Bus, stopped? Why BYD’s electric bus operations may be cut short in the US
- Federal legislation could ban funding to US operations of Shenzhen-based vehicle maker as well as state-supported train manufacturer CRRC
- For BYD, it comes down to whether a single word will stay in the National Defence Authorisation Act now being consolidated in Congress

BYD – a Shenzhen-based electric vehicle maker whose name is short for Build Your Dreams – opened its US bus factory in Lancaster, California, in 2013. Six years later, those dreams risk becoming nightmares as anti-China sentiment in Washington grows.
The way BYD sees it, it’s been a model corporate citizen. It has invested US$250 million in a small American community; created 800 unionised manufacturing jobs; built environmentally friendly products; and followed “Buy America” requirements by sourcing 70 per cent of its components from US companies.

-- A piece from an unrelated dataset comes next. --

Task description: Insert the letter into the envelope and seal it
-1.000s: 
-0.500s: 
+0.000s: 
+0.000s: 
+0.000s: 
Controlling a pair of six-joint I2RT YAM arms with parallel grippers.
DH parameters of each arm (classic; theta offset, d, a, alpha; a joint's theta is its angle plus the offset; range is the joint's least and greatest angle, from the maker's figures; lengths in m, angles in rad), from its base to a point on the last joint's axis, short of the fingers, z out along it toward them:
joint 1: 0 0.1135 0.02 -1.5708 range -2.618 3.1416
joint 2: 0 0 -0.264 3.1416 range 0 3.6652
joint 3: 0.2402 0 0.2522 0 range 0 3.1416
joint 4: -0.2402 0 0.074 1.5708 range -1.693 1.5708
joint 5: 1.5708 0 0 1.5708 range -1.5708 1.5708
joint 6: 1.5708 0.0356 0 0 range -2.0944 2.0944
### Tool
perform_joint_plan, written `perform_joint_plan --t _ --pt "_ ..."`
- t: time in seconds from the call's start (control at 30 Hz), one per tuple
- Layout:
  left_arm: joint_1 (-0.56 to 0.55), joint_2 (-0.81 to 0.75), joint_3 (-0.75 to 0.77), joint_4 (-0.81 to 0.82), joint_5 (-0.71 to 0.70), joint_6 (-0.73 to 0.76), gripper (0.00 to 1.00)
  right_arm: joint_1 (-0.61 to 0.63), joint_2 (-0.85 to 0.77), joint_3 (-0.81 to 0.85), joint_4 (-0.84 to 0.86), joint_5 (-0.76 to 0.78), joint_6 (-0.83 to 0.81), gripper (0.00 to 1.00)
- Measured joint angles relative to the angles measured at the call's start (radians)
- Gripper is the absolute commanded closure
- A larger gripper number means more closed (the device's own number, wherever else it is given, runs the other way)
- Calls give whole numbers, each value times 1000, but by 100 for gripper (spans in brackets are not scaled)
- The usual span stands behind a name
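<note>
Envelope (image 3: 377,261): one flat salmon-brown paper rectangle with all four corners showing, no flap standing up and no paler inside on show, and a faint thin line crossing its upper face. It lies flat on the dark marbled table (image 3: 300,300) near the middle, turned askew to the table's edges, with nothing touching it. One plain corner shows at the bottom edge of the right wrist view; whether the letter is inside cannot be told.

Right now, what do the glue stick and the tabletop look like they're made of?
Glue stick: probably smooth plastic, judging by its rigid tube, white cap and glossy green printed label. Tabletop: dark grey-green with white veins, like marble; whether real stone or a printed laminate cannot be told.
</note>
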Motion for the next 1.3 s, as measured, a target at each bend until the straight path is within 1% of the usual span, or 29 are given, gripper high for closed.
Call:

“If BYD was a Danish company, we’d be held up as an example of what the US wants us to do,” said Zachary Kahn, the company’s US director of government relations. “We’ve come in, manufacturing in the US for the benefit of union labour and the community.”
But the way critics see it, BYD is a tool of the Chinese Communist Party that’s gaming a free-market system, poised to spy on bus riders and activate kill switches remotely to block intersections, spewing chaos.
It’s a story that epitomises the deepening distrust between Washington and Beijing fuelled by economic nationalism, technological rivalry, alleged espionage and data theft.
BYD’s US fate now depends on a single word in the 2020 National Defence Authorisation Act. The Senate and the House have each passed versions and are now ironing out differences in conference.